Data extract
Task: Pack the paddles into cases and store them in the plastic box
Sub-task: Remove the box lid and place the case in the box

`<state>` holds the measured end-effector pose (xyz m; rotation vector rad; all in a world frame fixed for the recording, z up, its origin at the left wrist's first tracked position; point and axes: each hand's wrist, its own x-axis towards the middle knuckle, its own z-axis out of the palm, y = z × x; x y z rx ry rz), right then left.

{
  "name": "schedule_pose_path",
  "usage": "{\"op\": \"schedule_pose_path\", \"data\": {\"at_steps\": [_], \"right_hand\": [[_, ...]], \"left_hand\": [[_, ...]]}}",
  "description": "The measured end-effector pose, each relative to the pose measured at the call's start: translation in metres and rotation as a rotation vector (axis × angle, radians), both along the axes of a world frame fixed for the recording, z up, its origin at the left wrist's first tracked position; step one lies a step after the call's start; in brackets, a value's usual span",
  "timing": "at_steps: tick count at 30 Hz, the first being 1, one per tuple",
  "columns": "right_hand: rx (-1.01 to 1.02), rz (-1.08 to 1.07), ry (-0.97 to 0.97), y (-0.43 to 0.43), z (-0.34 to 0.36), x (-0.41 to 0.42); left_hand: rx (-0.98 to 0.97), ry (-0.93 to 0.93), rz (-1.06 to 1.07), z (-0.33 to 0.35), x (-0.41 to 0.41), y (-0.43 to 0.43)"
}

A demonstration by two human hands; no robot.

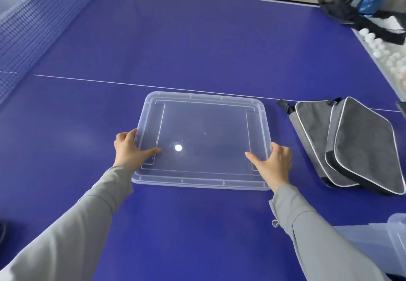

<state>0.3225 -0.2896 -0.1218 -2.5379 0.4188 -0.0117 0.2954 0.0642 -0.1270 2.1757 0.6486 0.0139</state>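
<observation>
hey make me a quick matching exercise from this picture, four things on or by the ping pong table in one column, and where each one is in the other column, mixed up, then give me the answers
Things:
1. clear plastic lid
2. grey paddle cases
3. net
4. white balls

Places:
A. far right edge of the table, in a row
B. along the left side of the view
C. flat in the middle, with the left hand and right hand on its side edges
D. to the right of the lid, two overlapping

Pairs: 1-C, 2-D, 3-B, 4-A
</observation>
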Motion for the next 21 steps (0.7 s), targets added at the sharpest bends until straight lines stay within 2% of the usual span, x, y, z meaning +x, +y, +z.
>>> {"op": "schedule_pose_path", "data": {"at_steps": [10, 21], "right_hand": [[-0.017, 0.075, 0.029, -0.009, 0.009, -0.021], [-0.092, 0.31, 0.084, -0.017, 0.038, -0.131]], "left_hand": [[0.098, 0.066, -0.027, 0.007, -0.021, -0.005], [0.278, 0.206, -0.114, 0.024, -0.165, -0.036]]}}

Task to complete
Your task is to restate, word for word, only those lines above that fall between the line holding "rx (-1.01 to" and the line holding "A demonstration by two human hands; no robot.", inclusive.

Answer space
  "columns": "right_hand: rx (-1.01 to 1.02), rz (-1.08 to 1.07), ry (-0.97 to 0.97), y (-0.43 to 0.43), z (-0.34 to 0.36), x (-0.41 to 0.42); left_hand: rx (-0.98 to 0.97), ry (-0.93 to 0.93), rz (-1.06 to 1.07), z (-0.33 to 0.35), x (-0.41 to 0.41), y (-0.43 to 0.43)"
}

A demonstration by two human hands; no robot.

There's no more to the output.